On April 29, 2021, Sarissa and the Company entered into an agreement whereby Sarissa has the right to appoint a director of the Company between October 30, 2021 and February 28, 2022. In connection with the agreement, Sarissa has agreed to withdraw the nomination of a director candidate for election to the Board of Directors on December 4, 2020 at the company’s 2021 annual meeting.
Alkermes is a $ 1 billion biopharmaceutical company, of which $ 500 million is royalty-free. The other $ 500 million are drugs that are profitable, but not necessarily blockbusters. A company like this with $ 500 million in royalties directly on the bottom line should have very strong EBITDA margins, but the company has not been profitable for many years. This is due to an inflated cost structure and an oversized infrastructure that is not tailored to the size of the platform.
Additionally, the company has assets such as royalty, manufacturing facility, and IL-2 oncology drug that could be monetized far more than the value attributed to them under Alkermes. Sanofi recently spent $ 2.5 billion to purchase a similar IL-2 drug, and there is no evidence that Alkermes’ IL-2 drug is getting any value from the markets. It is therefore possible to adjust the cost structure without cutting R&D and to operate the company more efficiently with high EBITDA margins and at the same time optimize the portfolio through strategic transactions.

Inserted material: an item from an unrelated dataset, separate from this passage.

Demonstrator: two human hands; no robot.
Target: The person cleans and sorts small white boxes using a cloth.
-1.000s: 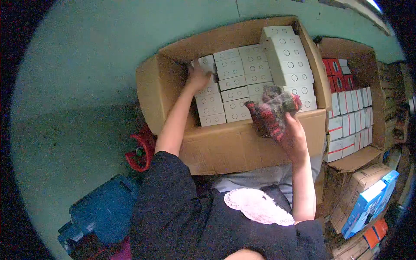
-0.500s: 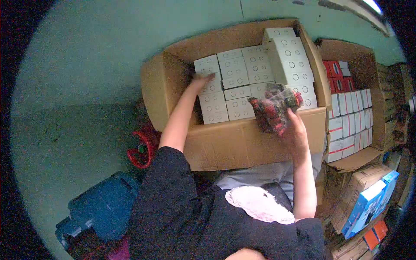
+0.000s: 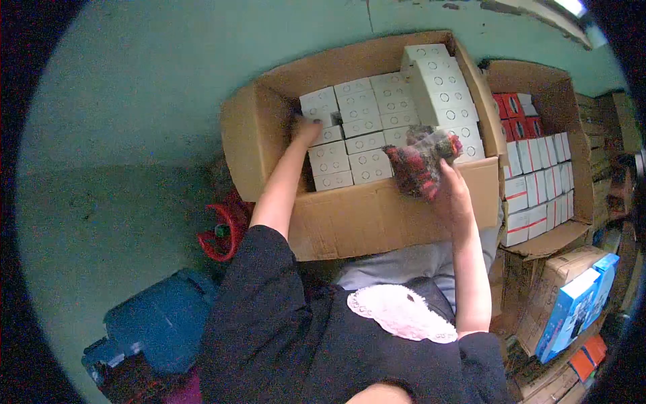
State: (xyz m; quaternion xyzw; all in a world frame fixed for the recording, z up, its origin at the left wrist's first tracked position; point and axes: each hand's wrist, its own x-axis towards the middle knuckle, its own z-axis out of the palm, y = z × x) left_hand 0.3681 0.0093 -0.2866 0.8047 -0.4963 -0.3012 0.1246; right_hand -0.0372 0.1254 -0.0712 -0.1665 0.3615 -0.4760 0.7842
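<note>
A large open cardboard carton (image 3: 397, 225) stands in front of me, packed with rows of small white boxes (image 3: 363, 124) marked with dark circles. Inside its left end, my left hand (image 3: 307, 129) grips a small white box (image 3: 328, 136) at its left edge; the thumb shows and the other fingers are mostly hidden by the carton wall side. A dark gap shows beside that box. Over the carton's front right edge, my right hand (image 3: 453, 192) is closed on a crumpled red and dark cloth (image 3: 416, 172), which covers some boxes in this view.
To the right stands another open carton (image 3: 545, 246) with white and red boxes (image 3: 528, 178). Below it lies a blue-and-white box (image 3: 579, 306) against a brown carton (image 3: 555, 283). At lower left are a blue plastic case (image 3: 158, 323) and a red object (image 3: 225, 232). A green wall rises behind.
My left hand has shifted slightly left and down toward the carton wall, and a dark gap has appeared beside the boxes there. My right hand still holds the cloth, nearly unmoved.
</note>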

Another activist is doing just that. In December 2020, Alkermes entered into an agreement with another activist, Elliott Management, as part of a value creation plan designed to drive growth, improve operational and financial performance, and increase shareholder value. Under the plan, the company announced that it (i) has committed to fiscal 2023 non-GAAP net income of 25% of total sales for the company and an EBITDA margin of 20% of total sales and non-GAAP -Net profit for the financial year 2024 in the amount of 25% of total sales to achieve 30% of total sales of the company and an EBITDA margin of 25% of total sales; (ii) a newly established committee of the Board of Directors to evaluate a wide range of potential strategic options related to Alkermes’ non-core assets, including monetization and divestment opportunities and the Company’s commitment to strategic collaboration for its IL-2 Drug to consider ;; (iii) the appointment of two new Independent Directors to replace two longstanding Directors; and (iv) that the Board of Directors intends to recommend that the Company’s shareholders approve an amendment to the Company’s Articles of Association at the Company’s 2021 Annual General Meeting to approve the Board of Directors.
This company has a poor management and governance track record with longstanding executives. For the first time in a long time, they now have a fresh, shareholder-friendly board with the expertise to hold management accountable. On March 21, 2021, it was reported that Sarissa published an investor letter announcing that they have been speaking with the management of Alkermes PLC and other interested parties for some time and want to continue to put pressure on the company for shareholder value maximize. Sarissa is said to have asked if the plan was sufficient. You have now negotiated the option for a seat on the board. This is a sensible deal that makes it clear what seems obvious: After the recent deal with Elliott, there is not much that Sarissa can do until the company has had some time to execute on its plan. Sarissa is alerting the company and shareholders that if the plan does not go to its satisfaction, it can take a seat on the board to help move things forward.
Ken Squire is the founder and president of 13D Monitor, an institutional shareholder activism research service, and the founder and portfolio manager of the 13D Activist Fund, a mutual fund that invests in a portfolio of 13D activist assets. Alkermes is owned by a fund.